## Exercise aim
Start at the line that contains "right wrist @" in the listing below and extract every line through the last, exactly; leave pictures out.

┌──

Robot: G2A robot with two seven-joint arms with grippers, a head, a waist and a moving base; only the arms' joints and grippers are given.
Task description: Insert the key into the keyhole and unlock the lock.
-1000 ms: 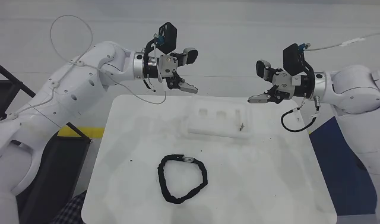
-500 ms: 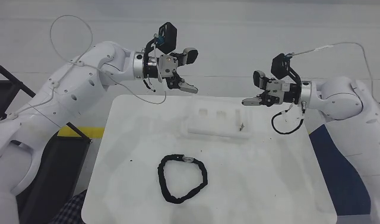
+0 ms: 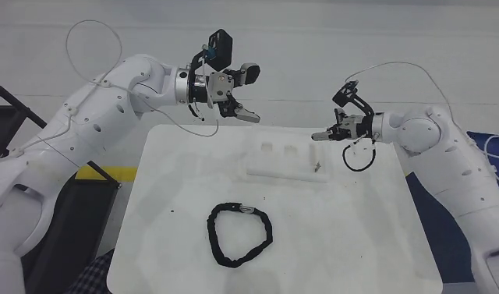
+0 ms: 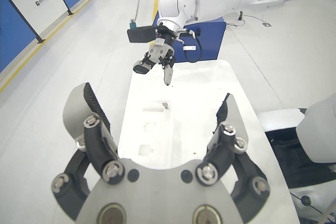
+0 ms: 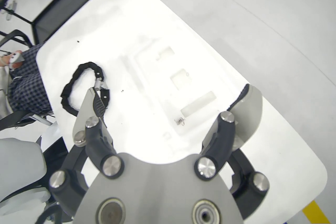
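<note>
The key (image 3: 316, 167) is lying loose on the white foam tray (image 3: 273, 169), at the end nearer the right arm. The chain lock (image 3: 239, 233) is resting well apart from it, toward the front of the table (image 3: 351, 247). The right gripper (image 3: 326, 132) is hovering near the key with its jaws apart and empty. The left gripper (image 3: 249, 95) is hanging spread at the table's far edge. Judgement: the key pick-up is pending. The fingers should be straddling the key squarely and closing gently, so it is not skidding.
</note>
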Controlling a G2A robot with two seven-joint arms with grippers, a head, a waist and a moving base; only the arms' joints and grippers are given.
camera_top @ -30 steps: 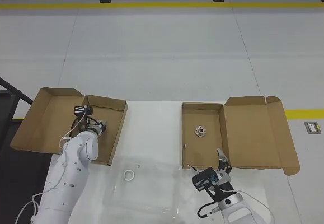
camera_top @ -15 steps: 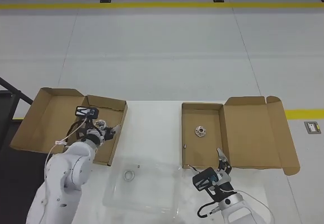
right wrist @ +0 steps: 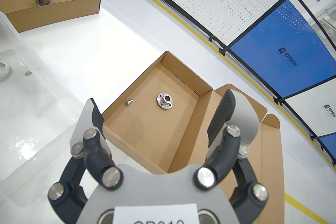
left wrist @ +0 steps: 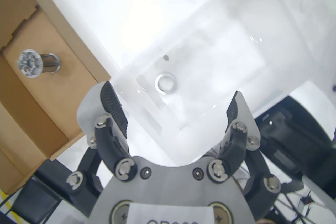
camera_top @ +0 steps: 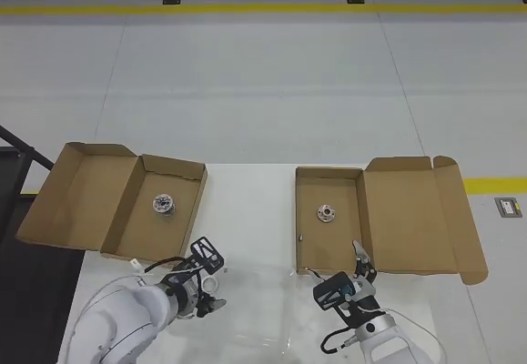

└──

## Answer section
right wrist @ +0 steps: 
left wrist @ +0 steps: 
camera_top @ +0 steps: 

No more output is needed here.